- _What you are asked to do_
From the entries that follow, extract each line holding the string "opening".

(Stored items from a collection)

◆ ◆ ◆ ◆ ◆

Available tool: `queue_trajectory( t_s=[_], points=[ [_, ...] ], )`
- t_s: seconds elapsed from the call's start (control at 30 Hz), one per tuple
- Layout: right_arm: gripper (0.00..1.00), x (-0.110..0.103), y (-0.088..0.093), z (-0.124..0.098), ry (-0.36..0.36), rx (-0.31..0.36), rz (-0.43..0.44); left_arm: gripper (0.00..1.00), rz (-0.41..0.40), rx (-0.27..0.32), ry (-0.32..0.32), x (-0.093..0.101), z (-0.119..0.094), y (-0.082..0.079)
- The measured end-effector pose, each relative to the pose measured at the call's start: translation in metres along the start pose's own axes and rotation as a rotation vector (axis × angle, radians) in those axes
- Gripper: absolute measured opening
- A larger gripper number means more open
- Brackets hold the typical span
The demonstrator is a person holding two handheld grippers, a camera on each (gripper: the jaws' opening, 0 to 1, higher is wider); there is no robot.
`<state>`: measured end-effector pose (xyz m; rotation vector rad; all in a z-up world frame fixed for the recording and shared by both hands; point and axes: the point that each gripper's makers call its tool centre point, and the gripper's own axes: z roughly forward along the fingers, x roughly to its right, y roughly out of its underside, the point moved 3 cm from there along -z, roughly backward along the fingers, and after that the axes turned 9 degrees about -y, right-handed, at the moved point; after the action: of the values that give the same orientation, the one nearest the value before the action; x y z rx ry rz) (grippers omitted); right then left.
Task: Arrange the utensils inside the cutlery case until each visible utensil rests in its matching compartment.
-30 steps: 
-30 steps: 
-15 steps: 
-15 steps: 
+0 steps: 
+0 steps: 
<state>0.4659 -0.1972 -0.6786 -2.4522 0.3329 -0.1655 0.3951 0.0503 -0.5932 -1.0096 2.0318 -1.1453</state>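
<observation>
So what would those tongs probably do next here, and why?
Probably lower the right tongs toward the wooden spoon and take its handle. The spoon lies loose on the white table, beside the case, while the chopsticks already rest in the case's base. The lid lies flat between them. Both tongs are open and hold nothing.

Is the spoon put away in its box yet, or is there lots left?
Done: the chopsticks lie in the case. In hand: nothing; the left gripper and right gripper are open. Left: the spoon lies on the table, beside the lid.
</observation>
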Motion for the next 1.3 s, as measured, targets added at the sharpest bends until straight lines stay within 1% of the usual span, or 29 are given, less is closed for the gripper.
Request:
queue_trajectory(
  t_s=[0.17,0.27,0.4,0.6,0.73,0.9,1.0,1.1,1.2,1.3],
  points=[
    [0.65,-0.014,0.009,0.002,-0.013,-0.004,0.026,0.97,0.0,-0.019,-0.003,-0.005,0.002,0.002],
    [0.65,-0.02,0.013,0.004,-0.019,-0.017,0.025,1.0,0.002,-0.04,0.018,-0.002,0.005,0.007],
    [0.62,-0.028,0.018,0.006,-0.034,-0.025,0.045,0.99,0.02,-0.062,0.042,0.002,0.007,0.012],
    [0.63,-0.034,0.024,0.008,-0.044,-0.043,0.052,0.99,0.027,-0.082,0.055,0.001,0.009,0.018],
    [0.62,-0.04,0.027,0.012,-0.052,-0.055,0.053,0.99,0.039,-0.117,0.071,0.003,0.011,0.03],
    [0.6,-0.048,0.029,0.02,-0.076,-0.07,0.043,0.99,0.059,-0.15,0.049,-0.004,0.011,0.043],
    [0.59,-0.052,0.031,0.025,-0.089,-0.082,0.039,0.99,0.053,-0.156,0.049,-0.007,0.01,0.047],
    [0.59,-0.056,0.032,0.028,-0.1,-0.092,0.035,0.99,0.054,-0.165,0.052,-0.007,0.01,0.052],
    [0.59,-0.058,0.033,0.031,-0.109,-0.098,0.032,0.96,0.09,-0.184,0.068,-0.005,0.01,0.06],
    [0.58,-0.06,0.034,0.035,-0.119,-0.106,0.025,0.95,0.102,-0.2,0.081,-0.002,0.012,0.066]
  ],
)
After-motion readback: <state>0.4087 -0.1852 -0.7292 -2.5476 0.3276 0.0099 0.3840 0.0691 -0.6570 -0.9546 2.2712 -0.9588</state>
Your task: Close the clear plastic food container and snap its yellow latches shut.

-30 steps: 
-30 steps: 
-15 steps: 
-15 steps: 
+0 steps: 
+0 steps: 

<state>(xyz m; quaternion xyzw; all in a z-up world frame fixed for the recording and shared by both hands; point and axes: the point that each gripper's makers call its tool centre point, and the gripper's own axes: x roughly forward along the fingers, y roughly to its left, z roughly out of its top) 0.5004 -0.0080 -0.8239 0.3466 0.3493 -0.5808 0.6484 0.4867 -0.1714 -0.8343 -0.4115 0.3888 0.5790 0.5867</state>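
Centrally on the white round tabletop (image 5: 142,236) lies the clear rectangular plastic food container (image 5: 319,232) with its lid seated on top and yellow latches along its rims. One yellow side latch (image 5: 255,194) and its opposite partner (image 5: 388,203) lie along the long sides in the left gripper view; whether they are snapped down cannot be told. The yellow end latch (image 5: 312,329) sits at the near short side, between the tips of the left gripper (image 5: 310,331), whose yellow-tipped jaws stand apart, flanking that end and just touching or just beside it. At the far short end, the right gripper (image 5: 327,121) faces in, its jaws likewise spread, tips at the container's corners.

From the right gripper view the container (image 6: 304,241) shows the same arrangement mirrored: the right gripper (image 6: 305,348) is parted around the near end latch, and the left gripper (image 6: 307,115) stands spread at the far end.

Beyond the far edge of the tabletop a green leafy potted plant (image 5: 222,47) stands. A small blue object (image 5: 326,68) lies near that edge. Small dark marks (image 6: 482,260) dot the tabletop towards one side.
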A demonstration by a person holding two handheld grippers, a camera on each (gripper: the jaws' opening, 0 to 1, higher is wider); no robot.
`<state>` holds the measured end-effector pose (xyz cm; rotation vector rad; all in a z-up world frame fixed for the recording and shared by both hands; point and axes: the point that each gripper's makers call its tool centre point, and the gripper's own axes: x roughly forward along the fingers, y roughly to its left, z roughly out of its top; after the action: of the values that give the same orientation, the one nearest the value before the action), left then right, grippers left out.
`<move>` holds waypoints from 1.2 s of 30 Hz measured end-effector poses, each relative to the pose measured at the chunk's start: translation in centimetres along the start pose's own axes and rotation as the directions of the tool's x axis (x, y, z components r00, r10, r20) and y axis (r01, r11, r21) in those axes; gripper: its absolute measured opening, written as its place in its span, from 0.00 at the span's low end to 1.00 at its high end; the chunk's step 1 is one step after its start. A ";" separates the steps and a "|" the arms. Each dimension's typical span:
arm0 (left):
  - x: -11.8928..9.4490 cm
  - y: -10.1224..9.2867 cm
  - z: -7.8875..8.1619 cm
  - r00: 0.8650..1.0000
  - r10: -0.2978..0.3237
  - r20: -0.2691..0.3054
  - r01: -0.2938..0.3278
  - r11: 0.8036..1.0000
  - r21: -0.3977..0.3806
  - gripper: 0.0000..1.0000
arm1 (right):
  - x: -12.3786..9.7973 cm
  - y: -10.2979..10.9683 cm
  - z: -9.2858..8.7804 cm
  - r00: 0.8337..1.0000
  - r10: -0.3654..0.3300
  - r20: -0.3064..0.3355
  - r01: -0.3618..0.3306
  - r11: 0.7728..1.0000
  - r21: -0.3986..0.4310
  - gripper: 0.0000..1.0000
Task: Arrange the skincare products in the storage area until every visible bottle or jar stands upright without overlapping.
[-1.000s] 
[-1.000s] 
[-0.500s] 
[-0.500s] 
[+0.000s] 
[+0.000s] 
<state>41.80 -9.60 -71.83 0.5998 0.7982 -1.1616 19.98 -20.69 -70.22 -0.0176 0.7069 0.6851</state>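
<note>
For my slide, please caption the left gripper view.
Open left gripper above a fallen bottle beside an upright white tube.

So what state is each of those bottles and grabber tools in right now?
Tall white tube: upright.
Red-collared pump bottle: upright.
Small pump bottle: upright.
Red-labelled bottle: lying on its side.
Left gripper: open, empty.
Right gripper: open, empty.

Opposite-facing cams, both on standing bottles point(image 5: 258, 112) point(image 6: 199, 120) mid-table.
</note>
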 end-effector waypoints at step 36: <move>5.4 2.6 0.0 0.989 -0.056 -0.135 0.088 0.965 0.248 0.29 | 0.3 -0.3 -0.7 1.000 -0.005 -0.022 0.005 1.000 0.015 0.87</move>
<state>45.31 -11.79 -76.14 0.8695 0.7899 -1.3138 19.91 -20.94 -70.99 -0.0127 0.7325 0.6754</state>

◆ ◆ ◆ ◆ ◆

- _Result of this task_
- Gripper: absolute measured opening
The demonstrator is a person holding two handheld grippers, a camera on each (gripper: the jaws' opening, 0 to 1, higher is wider); there is no robot.
A demonstration by a person holding two handheld grippers, a camera on each (gripper: the jaws' opening, 0 to 1, higher is wider); no robot.
`<move>` holds waypoints from 1.2 s of 30 Hz measured end-effector poses, each relative to the pose measured at the chunk's start: translation in centimetres along the start pose's own axes and rotation as the directions of the tool's x axis (x, y, z components r00, r10, r20) and y axis (r01, r11, r21) in those axes; gripper: its absolute measured opening, written as its place in its span, from 0.00 at the span's low end to 1.00 at its high end; the chunk's step 1 is one step after its start. A ";" separates the steps and a "|" the arms. Each dimension's typical span:

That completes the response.